## What is needed
The lines below from the one with "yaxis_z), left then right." up to and including the one with "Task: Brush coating" are what you should set down, exactly and without pictures.

## Material for this exercise

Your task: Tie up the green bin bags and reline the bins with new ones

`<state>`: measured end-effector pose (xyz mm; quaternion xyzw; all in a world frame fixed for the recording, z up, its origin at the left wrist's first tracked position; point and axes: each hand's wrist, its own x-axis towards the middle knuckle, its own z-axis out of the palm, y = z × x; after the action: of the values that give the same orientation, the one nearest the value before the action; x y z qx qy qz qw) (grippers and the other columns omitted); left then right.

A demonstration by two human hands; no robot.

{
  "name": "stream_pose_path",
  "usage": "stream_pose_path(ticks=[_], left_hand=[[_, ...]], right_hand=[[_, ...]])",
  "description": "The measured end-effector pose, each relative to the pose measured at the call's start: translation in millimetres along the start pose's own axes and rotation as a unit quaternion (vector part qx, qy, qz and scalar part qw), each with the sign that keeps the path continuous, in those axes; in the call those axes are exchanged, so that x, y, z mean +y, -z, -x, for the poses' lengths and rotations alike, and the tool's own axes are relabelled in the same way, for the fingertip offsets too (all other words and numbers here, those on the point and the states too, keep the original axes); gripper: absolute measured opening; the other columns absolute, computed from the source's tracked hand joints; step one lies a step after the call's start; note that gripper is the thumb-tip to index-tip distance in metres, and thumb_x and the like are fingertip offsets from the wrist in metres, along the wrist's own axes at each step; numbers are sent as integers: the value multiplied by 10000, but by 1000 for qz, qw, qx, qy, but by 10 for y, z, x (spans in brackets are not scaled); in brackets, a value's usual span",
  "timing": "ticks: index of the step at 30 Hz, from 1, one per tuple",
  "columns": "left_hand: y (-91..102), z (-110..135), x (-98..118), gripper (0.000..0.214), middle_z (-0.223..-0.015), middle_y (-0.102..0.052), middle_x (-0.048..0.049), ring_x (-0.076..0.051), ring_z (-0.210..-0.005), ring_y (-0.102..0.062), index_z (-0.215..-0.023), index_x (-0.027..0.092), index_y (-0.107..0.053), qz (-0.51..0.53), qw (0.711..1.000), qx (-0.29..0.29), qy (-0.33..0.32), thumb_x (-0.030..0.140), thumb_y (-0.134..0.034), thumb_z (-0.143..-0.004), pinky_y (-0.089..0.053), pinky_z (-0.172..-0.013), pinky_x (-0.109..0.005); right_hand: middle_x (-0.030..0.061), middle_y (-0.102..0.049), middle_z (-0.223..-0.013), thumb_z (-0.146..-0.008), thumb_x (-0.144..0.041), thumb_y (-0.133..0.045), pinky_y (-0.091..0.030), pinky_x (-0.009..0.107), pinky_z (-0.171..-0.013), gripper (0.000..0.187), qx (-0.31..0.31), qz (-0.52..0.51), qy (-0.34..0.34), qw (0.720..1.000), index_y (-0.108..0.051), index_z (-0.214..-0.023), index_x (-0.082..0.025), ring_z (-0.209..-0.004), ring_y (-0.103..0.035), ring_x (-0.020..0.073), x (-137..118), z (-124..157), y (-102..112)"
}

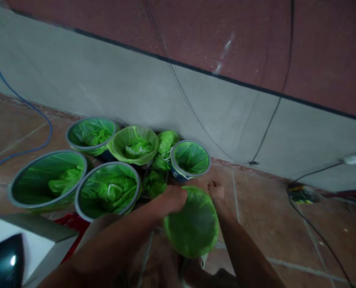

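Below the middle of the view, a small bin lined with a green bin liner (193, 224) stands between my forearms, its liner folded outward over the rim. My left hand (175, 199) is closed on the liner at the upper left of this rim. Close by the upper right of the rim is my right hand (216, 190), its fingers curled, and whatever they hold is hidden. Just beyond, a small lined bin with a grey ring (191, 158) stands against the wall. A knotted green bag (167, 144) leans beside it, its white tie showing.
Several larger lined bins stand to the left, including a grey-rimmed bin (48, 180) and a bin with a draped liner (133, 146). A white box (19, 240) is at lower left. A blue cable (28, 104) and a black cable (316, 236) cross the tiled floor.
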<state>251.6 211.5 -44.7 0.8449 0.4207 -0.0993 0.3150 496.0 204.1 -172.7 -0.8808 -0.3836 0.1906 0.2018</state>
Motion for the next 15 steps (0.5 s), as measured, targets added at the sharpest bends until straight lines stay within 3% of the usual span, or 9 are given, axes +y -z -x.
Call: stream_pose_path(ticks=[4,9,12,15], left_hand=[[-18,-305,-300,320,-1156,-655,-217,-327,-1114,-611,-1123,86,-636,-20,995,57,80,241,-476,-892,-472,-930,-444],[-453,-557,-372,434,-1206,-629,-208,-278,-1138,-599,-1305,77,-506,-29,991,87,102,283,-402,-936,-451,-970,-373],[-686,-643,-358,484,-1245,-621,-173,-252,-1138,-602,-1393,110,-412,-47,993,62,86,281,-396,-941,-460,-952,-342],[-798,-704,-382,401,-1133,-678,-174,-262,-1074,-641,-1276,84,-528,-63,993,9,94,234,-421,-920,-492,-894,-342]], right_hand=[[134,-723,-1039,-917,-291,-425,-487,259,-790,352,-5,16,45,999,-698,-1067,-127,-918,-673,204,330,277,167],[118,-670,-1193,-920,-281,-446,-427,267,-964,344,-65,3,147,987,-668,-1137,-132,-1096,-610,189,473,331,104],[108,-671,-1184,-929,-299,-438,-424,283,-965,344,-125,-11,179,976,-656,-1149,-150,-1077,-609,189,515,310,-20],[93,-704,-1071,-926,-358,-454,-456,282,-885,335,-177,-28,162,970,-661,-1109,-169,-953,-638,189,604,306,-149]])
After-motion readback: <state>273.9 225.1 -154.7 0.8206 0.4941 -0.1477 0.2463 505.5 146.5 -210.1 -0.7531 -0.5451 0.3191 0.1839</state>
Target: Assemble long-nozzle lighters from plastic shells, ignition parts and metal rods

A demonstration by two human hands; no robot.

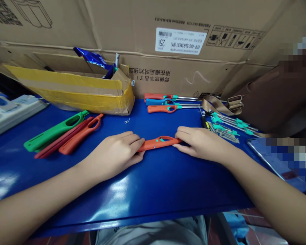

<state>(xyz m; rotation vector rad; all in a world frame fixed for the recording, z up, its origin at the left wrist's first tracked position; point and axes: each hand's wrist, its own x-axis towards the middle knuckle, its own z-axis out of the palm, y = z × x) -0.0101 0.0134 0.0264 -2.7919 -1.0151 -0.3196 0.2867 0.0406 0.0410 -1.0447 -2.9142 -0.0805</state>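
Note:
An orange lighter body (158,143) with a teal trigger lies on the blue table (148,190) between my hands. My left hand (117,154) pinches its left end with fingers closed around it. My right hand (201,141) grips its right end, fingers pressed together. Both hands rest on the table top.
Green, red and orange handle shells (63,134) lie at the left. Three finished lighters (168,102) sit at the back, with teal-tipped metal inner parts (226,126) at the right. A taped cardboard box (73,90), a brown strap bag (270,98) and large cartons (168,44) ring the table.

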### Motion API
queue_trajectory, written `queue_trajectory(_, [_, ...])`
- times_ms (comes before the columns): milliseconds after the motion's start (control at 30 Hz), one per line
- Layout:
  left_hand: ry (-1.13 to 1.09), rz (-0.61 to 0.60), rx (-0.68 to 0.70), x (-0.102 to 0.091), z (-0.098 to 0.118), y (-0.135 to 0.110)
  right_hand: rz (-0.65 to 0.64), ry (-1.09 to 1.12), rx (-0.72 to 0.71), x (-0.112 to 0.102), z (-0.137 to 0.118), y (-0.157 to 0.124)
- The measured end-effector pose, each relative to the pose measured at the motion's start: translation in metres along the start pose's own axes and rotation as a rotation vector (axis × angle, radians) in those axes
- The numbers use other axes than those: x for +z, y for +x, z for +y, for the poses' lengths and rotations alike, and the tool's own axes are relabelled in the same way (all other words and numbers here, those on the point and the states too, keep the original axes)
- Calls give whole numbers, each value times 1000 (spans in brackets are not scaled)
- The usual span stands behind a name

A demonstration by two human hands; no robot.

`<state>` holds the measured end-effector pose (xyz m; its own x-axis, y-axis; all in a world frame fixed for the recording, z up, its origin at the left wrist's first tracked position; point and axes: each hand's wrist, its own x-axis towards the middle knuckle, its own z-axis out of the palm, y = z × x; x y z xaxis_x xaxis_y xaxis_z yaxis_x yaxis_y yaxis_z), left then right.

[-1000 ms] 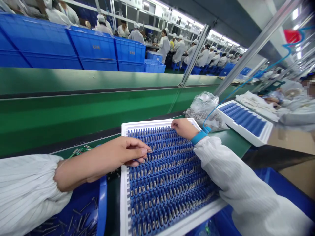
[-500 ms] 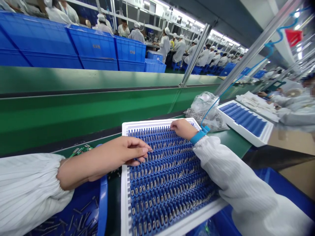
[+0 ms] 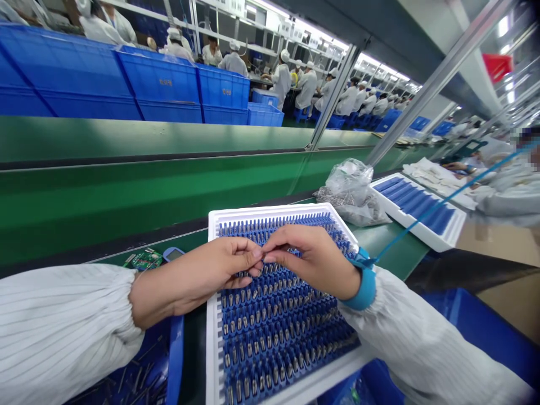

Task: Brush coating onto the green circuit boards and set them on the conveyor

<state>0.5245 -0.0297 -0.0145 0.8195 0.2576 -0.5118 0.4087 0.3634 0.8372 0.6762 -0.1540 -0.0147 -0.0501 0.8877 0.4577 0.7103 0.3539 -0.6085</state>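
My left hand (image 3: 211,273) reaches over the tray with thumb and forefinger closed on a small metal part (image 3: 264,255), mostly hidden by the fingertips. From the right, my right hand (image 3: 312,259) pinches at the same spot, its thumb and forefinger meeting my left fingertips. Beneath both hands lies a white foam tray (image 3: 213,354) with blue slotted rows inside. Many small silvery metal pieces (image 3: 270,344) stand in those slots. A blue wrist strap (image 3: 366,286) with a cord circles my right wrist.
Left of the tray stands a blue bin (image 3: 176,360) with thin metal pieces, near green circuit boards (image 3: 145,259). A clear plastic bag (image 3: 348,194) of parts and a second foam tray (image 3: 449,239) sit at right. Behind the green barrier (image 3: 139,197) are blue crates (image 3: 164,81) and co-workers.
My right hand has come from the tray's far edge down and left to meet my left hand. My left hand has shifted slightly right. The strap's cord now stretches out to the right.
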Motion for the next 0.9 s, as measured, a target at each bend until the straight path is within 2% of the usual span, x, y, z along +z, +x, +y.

## Answer space
`<state>` holds the measured end-effector pose (xyz m; its own x-axis, y-axis; all in a world frame fixed for the recording, z up, its origin at the left wrist's first tracked position; point and axes: each hand's wrist, its own x-axis towards the middle knuckle, its own z-axis out of the palm, y = z × x; x y z xaxis_x xaxis_y xaxis_z yaxis_x yaxis_y yaxis_z), left then right.

[-1000 ms] 
[-500 ms] 
[+0 ms] 

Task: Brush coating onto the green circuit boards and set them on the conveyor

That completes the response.